La mata de pelo rojo cubría su ancha frente, algo abultada,

y sus ojos azules parecían desesperados.

—Este muchacho hará lo que se propone —se dijo— Seguro

que alcanzará la meta.

El profesor de matemáticas se acordó de pronto de

cómo se había sentido, durante la guerra, cuando se lanzó

en paracaídas; lo asustado que estaba cuando saltó al vacío,

mirando hacia abajo, hacia la lejana tierra llena de árboles

y ríos diminutos como charcos de lluvia, y de cómo se había

preguntado: “¿Y si el paracaídas no se abre?” En aquel

momento la tierra no era acogedora, sino terrible.

Los que vuelan por el espacio deben sentirse mucho

más aterrados —se dijo el maestro—, pero éste lo conseguirá;

estoy completamente seguro.

—Si se trata de esto, si realmente estás decidido a ser

cosmonauta, no me opongo a que pertenezcas a todos los

clubs —le dijo a Kniajin.

—Gracias —respondió Kniajin.

Durante los tres primeros meses del cuatrimestre, Kniajin

no dejó de asistir a una sola reunión del grupo de matemáticas.
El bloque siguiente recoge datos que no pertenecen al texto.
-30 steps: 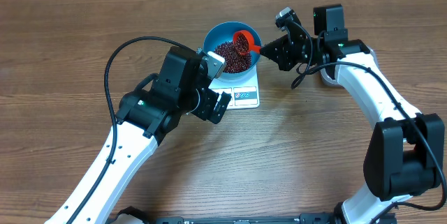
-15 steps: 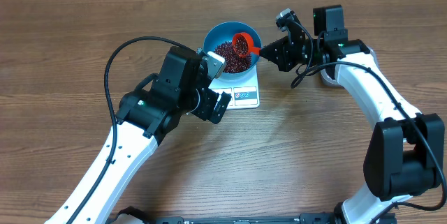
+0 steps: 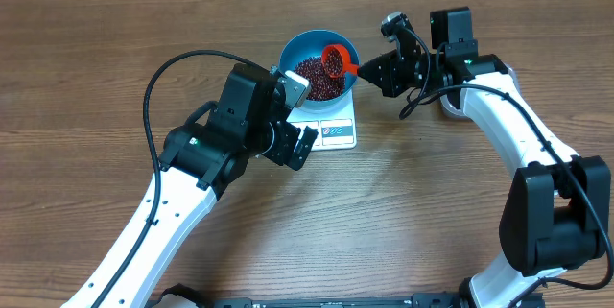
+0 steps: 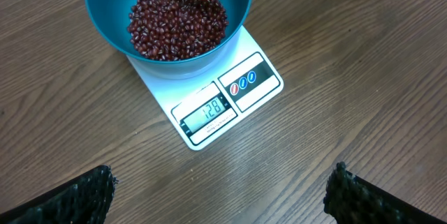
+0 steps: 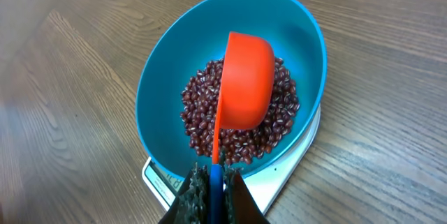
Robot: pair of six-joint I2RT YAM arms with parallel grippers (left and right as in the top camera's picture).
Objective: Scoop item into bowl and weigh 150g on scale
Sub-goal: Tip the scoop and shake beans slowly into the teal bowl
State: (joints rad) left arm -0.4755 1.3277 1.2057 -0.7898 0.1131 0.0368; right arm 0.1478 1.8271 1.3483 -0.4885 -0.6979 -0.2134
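Two tools: right tool [image 5: 214, 182] grips orange scoop [image 5: 248, 77] over beans [image 5: 199, 109] in bowl [image 5: 160, 77] on scale [image 4: 209, 109]; left tool [image 4: 223, 196] stands open.

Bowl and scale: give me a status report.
Left end effector open, empty. Right end effector shut on orange scoop, tipped over bowl. Beans in bowl on scale, display 128. Nothing in the way.
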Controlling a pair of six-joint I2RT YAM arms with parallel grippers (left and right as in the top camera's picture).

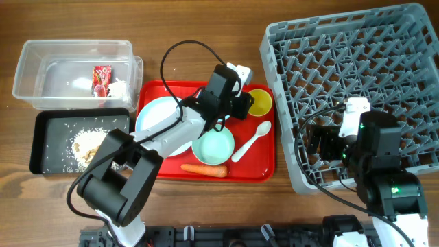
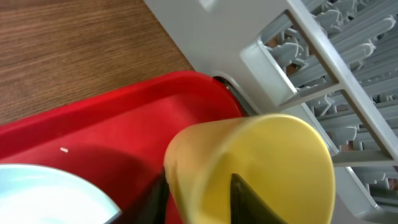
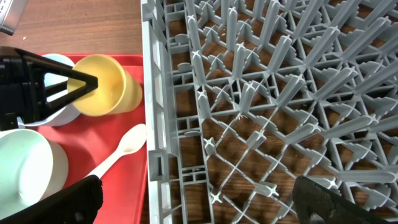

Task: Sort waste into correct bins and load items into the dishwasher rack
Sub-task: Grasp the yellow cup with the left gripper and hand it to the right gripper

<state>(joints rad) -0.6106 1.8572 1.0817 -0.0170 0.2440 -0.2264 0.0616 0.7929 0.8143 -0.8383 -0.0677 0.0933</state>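
Left pincer (image 2: 196,202) is pinching the yellow cup (image 1: 260,101) by its rim, one finger inside, at upper right of the red tray (image 1: 267,161), just beside the rack (image 1: 384,62). Prob. best lifting slow & straight so it isn't slipping. Right pincer (image 3: 202,199) is hanging spread wide over the rack.

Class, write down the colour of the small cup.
Yellow; the cup shows best in the left wrist view.

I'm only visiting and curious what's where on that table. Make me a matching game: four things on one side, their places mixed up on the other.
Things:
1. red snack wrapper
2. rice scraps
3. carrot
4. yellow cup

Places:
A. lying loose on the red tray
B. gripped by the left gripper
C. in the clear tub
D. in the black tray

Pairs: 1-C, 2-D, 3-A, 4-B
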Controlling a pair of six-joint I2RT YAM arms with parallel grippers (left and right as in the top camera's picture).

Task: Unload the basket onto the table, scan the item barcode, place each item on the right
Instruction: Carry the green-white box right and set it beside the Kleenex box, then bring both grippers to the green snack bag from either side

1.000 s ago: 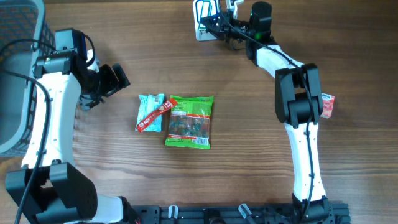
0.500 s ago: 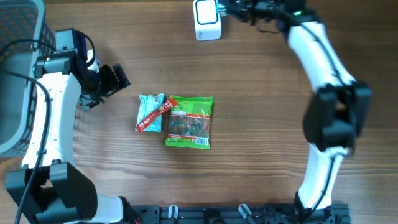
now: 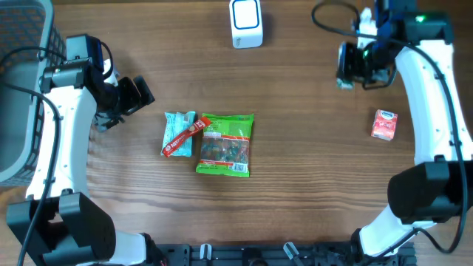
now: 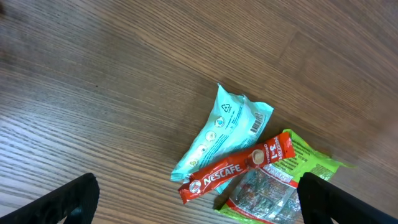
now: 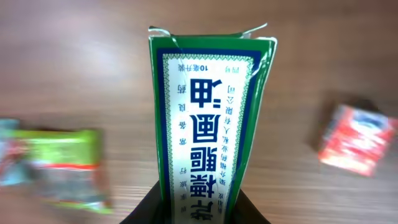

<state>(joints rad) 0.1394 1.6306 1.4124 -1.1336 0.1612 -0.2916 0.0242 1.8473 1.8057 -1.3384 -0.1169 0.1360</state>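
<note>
**Carton held at upper right, apart from the scanner**

The green and white carton (image 5: 211, 112) is gripped at its lower end by the right gripper (image 3: 356, 66), whose jaws are closed narrowly on it. In the right wrist view the carton is seen upright, with Chinese print upside down on its face. In the overhead view this gripper is found at the upper right of the frame, over the bench (image 3: 310, 185); the carton itself can hardly be made out there. The white scanner (image 3: 245, 24) is placed at the top centre, well apart from that gripper. A small red carton (image 3: 384, 124) is seen lying at the right. The left gripper (image 3: 139, 94) is spread wide and nothing is held in it; it is found at the left, near a teal packet (image 3: 176, 133). A red Nescafe stick (image 3: 186, 137) is laid across that packet, and a green packet (image 3: 226, 145) lies just beside it. A grey basket (image 3: 22, 81) is seen at the left edge.
</note>
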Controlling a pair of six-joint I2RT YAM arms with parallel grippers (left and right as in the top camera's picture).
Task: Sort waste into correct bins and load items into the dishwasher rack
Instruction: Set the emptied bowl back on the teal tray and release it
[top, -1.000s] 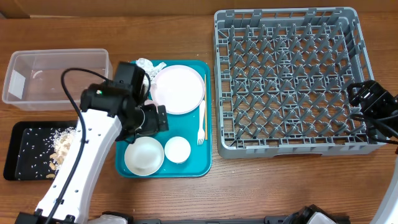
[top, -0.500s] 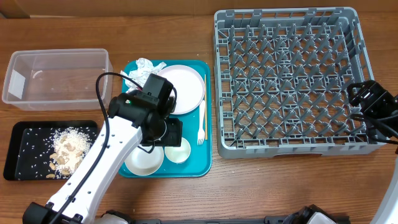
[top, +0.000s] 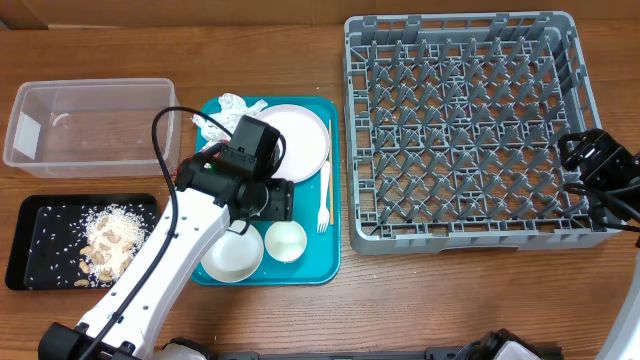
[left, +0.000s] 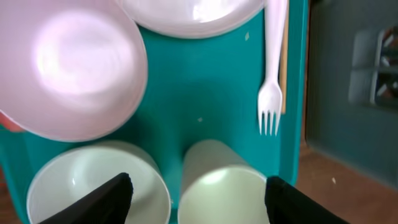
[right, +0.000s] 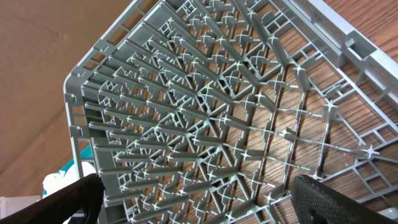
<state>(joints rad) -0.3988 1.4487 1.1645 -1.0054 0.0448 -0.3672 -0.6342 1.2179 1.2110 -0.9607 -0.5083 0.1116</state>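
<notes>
Left gripper (left: 196, 190): jaws spread, low over the teal plastic tray (left: 205, 99), straddling the small white cup (left: 221, 186). One finger sits over the neighbouring round white bowl (left: 81, 186). Cannot tell if anything touches. Right gripper (right: 196, 186): jaws spread wide, nothing between them, at the right edge of the large grey lattice dishwasher rack (right: 205, 106) on the wooden worktop (top: 450, 300).

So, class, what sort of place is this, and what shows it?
Probably a dish-clearing workstation on a wooden table: a grey dishwasher rack, teal tray of white dishes, black tray of scraps.
</notes>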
Después, dejó de ir. Estaba siempre pensativo y

había adelgazado mucho.

—¿Por qué has dejado de ir al club de matemáticas?

—le preguntó un día el maestro.

Kniajin levantó la mirada. Sus ojos parecían de otra

persona; no estaban desesperados, pero sí muy tristes; y

quizá no eran tan azules.

—Probablemente pronto comenzaré a ir otra vez —dijo

distraídamente.

Poco después, Levushkin, que se había hecho amigo

del muchacho nuevo, le dijo al maestro:

—Kniajin está en apuros. No debería decírselo, pero estoy

seguro de que tiene grandes problemas.